ACTIVITY
Which lines hold the string "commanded"? Copy each of them from the material below.

****************************************

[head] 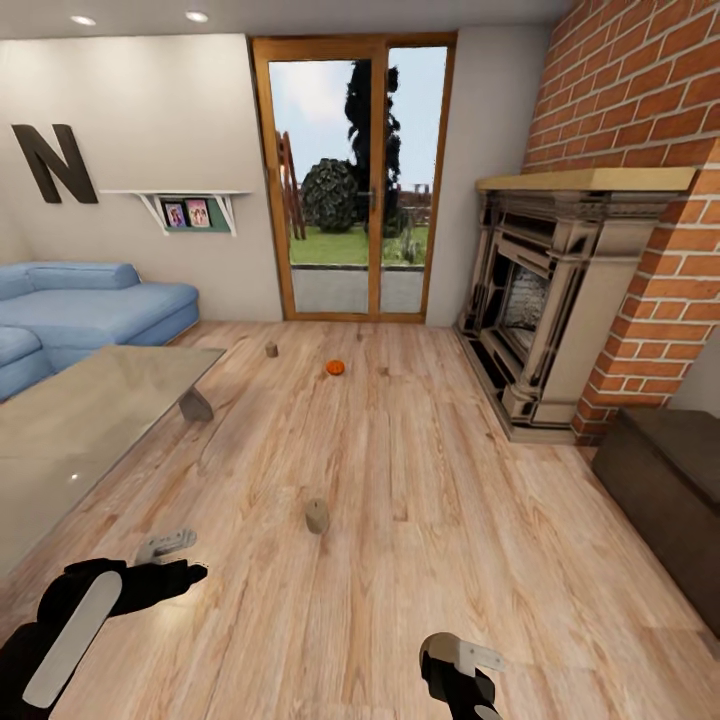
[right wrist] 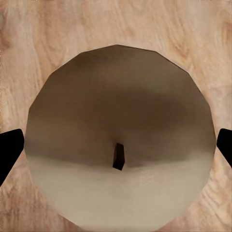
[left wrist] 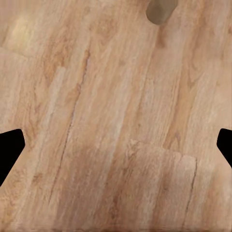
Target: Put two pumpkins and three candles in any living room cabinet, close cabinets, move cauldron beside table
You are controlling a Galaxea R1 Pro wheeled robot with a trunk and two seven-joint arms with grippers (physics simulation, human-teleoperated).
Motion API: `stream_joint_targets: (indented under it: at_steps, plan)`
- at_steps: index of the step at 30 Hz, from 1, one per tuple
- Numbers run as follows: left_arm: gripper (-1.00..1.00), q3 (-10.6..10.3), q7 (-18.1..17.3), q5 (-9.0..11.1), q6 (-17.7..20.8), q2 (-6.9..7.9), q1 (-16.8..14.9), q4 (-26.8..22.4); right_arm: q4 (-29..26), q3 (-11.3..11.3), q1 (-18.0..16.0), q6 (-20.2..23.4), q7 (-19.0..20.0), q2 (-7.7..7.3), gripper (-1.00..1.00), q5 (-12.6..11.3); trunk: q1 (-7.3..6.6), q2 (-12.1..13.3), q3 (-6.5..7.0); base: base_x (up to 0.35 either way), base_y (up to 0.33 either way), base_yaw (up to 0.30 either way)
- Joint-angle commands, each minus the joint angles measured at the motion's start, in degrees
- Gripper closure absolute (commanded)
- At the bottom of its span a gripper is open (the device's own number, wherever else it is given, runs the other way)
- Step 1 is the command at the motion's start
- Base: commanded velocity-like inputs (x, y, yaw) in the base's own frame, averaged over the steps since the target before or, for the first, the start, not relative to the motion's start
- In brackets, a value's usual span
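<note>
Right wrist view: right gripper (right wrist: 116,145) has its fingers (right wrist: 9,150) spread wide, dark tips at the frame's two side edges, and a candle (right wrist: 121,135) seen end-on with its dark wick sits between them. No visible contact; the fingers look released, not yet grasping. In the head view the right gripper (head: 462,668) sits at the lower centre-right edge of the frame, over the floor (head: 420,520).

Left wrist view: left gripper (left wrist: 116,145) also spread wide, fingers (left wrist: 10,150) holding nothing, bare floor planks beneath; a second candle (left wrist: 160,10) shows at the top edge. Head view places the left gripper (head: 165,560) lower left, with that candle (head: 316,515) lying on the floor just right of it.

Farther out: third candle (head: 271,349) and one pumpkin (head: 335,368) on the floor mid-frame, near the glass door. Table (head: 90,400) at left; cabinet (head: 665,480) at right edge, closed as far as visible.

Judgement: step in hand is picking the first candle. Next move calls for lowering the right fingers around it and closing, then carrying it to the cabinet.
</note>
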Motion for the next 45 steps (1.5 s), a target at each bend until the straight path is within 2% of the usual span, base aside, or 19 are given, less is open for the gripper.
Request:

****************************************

YOUR SOLUTION
- Gripper closure absolute (commanded)
- Base: commanded velocity-like inputs (x, y, yaw) in the base's own frame, averaged over the steps since the target before or, for the first, the start, not relative to the motion's start

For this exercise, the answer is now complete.